[Tutor] __iter__ loops, partitioning list among children
Eric Abrahamsen
eric at ericabrahamsen.net
Thu Aug 28 08:59:19 CEST 2008
I finally got my iterator-based version working, only to discover that
it's nearly four times slower than the brute-force multiple-loops
version I started with! Then I tried just adding an incrementing index
to the loop, so that each loop only ran through
self.events[last_index:], but that was still twice as slow as without
the index.
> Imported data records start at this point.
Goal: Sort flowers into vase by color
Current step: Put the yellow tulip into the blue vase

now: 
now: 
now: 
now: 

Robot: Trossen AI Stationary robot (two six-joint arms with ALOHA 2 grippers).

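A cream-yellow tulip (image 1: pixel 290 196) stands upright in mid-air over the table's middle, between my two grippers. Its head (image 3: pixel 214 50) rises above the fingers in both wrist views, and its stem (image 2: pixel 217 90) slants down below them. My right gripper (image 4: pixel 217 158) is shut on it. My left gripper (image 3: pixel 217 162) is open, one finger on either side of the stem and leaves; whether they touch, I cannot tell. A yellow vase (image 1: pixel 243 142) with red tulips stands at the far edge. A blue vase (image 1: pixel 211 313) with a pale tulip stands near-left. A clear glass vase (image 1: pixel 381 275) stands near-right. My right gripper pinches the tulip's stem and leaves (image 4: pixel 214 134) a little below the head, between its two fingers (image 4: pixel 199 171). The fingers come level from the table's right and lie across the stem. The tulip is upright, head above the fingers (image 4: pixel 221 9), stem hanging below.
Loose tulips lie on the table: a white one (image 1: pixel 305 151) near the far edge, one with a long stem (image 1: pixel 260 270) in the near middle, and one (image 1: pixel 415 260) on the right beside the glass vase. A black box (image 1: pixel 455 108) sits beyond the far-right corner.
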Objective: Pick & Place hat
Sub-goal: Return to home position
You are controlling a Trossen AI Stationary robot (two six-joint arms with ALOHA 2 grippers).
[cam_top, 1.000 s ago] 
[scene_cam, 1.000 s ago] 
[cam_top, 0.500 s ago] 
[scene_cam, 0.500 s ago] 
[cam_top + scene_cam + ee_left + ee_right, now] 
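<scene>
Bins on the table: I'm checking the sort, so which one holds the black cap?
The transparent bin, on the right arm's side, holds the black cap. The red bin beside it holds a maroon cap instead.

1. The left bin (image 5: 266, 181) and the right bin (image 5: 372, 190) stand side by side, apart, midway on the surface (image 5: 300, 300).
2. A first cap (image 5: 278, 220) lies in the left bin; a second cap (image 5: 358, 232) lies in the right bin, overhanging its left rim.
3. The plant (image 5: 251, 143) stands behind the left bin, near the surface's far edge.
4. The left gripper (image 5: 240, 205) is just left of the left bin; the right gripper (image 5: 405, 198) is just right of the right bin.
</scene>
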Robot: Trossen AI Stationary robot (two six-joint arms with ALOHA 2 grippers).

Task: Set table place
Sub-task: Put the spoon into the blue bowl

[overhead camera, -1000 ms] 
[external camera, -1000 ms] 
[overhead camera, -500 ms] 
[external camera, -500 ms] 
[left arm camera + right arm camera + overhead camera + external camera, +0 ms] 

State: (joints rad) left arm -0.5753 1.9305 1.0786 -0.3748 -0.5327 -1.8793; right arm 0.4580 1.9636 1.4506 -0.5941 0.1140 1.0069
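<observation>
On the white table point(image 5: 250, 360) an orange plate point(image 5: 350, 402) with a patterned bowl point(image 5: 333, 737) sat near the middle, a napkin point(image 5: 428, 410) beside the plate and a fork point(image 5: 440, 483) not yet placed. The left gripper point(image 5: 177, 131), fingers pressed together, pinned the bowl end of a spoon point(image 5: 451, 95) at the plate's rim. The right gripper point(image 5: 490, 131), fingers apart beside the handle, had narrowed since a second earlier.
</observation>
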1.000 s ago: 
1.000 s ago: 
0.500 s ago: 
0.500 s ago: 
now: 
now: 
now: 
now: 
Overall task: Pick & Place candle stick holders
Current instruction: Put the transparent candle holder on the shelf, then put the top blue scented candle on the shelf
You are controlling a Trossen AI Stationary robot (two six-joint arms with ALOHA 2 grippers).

I suppose it's the overhead of incrementing the variable,
or maybe some optimization in Python's internals, but the take home
lesson was definitely 'leave well enough alone'. Anyway, thanks again
for the advice, it's been a learning experience...
E
On Aug 27, 2008, at 2:22 AM, Kent Johnson wrote:
> On Tue, Aug 26, 2008 at 1:24 PM, Eric Abrahamsen
> <eric at ericabrahamsen.net> wrote:
>> On Aug 26, 2008, at 7:20 PM, Kent Johnson wrote:
>
>>> If all you want to do with the nested Month, etc is to iterate the
>>> events in them, you could probably use a shared iterator. It would
>>> have to be able to push-back items so that when you hit the
>>> out-of-range item you could push it back on the iterator.
>>
>> Is a 'shared iterator' something special, or do you mean all the
>> instances
>> would draw their events from a single iterator? I'm not sure what
>> this would
>> look like.
>
> It's nothing special, I just mean that all instances would share an
> iterator. You would pass the iterator to the iteration function.
>
>> Just for the sake of argument, here's the principle I'm working from:
>>
>> #####
>>>>> lst = range(10)
>>>>> iterlst = iter(lst)
>>>>> iterlst.next()
>> 0
>>>>> for x in iterlst:
>> ... if x < 5:
>> ... print x
>> ... else:
>> ... break
>> ...
>> 1
>> 2
>> 3
>> 4
>>>>> for x in iterlst:
>> ... print x
>> ...
>> 6
>> 7
>> 8
>> 9
>> #####
>>
>> So that's why I'm creating the iterator outside of the while loop
>> in the
>> original code, and then using a repeated for loop with a break to
>> step
>> through all the events only once. Of course, the fact that 5 isn't
>> in there
>> probably points to the source of my problems! The solution might be
>> assigning iterlist.next() to a variable, and advancing the variable.
>
> The problem is that the first loop consumes the 5 from the iterator
> but doesn't actually process it. That is why you need an iterator with
> push-back - so you can put the 5 "back in" the iterator and get it out
> again in the next loop.
> http://code.activestate.com/recipes/502304/
> Though working with indices directly might be simpler.